**Problem details**
Copy the records below word for word. Stop after the line that contains "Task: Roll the".

**Exercise materials**

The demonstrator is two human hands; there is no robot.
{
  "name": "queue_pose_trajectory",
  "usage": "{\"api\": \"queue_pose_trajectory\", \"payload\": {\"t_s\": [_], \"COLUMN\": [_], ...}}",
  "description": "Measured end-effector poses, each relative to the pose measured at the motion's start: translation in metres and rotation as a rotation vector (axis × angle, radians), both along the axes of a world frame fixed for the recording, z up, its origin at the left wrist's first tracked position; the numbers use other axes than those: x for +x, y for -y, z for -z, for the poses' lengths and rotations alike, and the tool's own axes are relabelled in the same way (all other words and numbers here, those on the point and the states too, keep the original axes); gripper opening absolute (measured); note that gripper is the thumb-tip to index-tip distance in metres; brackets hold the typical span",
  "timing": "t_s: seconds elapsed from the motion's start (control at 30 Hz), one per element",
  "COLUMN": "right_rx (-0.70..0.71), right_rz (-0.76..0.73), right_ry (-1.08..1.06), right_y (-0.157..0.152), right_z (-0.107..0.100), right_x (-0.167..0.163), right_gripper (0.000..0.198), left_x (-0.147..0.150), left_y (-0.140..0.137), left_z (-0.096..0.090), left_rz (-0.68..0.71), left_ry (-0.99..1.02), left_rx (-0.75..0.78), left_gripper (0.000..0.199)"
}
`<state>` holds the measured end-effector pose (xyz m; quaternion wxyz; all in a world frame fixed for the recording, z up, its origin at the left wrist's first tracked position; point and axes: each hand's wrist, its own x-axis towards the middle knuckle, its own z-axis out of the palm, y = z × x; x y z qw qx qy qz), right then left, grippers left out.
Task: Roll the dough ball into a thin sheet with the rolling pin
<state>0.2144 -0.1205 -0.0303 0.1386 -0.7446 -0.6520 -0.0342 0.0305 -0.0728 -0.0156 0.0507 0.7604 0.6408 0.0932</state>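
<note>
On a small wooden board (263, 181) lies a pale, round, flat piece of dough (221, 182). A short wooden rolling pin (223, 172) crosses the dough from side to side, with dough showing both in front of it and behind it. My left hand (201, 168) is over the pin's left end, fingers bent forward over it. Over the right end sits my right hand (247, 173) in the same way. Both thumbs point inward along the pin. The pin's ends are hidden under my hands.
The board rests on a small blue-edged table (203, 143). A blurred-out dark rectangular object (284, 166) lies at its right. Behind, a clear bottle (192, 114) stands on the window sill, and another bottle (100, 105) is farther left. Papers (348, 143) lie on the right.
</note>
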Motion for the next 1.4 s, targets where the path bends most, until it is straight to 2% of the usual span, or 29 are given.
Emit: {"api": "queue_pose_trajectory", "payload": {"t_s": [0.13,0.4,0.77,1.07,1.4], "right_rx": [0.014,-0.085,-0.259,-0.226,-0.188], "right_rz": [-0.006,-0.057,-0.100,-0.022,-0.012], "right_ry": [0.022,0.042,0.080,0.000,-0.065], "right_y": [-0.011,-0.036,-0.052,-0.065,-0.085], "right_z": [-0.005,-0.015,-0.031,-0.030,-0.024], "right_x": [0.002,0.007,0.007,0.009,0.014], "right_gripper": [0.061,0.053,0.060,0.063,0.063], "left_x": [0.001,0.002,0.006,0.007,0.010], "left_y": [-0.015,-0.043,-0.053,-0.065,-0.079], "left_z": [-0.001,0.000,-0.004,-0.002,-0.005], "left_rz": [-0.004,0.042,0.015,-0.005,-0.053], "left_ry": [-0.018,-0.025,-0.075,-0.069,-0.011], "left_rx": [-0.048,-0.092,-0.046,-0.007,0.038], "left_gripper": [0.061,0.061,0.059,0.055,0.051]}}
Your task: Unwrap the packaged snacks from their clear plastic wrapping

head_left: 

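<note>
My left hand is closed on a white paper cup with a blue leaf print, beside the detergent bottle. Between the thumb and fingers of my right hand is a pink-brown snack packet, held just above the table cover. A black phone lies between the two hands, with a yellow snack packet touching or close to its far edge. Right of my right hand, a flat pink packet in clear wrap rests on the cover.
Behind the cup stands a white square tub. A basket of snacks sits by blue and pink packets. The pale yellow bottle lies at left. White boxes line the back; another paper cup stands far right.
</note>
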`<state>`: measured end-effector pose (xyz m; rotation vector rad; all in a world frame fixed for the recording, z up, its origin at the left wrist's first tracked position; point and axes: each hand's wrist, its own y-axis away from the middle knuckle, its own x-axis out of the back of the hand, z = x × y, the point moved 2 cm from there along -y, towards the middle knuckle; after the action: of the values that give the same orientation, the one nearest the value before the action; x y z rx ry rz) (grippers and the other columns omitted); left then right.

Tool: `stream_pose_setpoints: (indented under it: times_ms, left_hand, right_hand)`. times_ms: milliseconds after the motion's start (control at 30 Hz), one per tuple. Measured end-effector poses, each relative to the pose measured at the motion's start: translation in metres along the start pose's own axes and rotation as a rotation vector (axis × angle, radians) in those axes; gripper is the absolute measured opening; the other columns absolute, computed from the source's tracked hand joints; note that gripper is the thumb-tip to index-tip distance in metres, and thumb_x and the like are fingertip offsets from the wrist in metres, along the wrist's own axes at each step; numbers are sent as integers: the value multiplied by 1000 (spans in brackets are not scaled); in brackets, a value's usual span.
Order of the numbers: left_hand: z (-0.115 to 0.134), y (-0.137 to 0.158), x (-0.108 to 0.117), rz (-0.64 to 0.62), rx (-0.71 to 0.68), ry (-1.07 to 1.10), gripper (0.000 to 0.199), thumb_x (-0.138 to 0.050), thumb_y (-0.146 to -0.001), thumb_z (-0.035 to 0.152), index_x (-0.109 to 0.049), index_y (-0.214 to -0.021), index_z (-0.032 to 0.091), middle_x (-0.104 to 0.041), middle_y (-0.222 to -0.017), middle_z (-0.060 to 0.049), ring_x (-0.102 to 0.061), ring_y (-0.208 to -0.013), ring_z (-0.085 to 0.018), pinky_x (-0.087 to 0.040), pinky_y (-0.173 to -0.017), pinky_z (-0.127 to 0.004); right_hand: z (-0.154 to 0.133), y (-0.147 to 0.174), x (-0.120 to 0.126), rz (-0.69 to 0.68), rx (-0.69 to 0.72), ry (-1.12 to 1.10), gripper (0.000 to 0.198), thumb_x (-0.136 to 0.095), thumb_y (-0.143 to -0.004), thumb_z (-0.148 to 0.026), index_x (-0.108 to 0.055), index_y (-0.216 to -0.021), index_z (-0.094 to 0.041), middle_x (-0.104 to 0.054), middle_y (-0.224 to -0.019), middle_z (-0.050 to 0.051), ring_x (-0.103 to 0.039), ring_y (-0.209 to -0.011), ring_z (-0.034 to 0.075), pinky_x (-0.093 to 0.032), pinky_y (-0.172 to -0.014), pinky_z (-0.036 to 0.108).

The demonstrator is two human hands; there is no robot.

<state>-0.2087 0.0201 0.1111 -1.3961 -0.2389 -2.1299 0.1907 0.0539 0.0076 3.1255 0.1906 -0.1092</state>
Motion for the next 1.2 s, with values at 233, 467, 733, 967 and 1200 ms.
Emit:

**Output for this task**
The demonstrator is two human hands; there is no robot.
{
  "name": "queue_pose_trajectory",
  "usage": "{\"api\": \"queue_pose_trajectory\", \"payload\": {\"t_s\": [_], \"COLUMN\": [_], ...}}",
  "description": "Measured end-effector poses, each relative to the pose measured at the motion's start: translation in metres and rotation as a rotation vector (axis × angle, radians), both along the axes of a world frame fixed for the recording, z up, its origin at the left wrist's first tracked position; the numbers use other axes than those: x for +x, y for -y, z for -z, for the poses' lengths and rotations alike, and the tool's own axes are relabelled in the same way (all other words and numbers here, those on the point and the states too, keep the original axes); gripper opening absolute (measured); note that gripper is the thumb-tip to index-tip distance in metres; brackets hold the typical span",
  "timing": "t_s: seconds elapsed from the motion's start (control at 30 Hz), one per element",
  "COLUMN": "right_rx (-0.70..0.71), right_rz (-0.76..0.73), right_ry (-1.08..1.06), right_y (-0.157..0.152), right_z (-0.107..0.100), right_x (-0.167..0.163), right_gripper (0.000..0.198), left_x (-0.147..0.150), left_y (-0.140..0.137), left_z (-0.096..0.090), left_rz (-0.68..0.71), left_ry (-0.99..1.02), left_rx (-0.75..0.78), left_gripper (0.000..0.199)"
}
`<state>` holds the measured end-effector pose (xyz m; quaternion wxyz; all in a world frame fixed for the recording, z up, its origin at the left wrist's first tracked position; point and axes: each hand's wrist, its own x-axis towards the middle knuckle, its own z-axis out of the palm, y = z × x; x y z qw qx qy qz), right then left, grippers left out.
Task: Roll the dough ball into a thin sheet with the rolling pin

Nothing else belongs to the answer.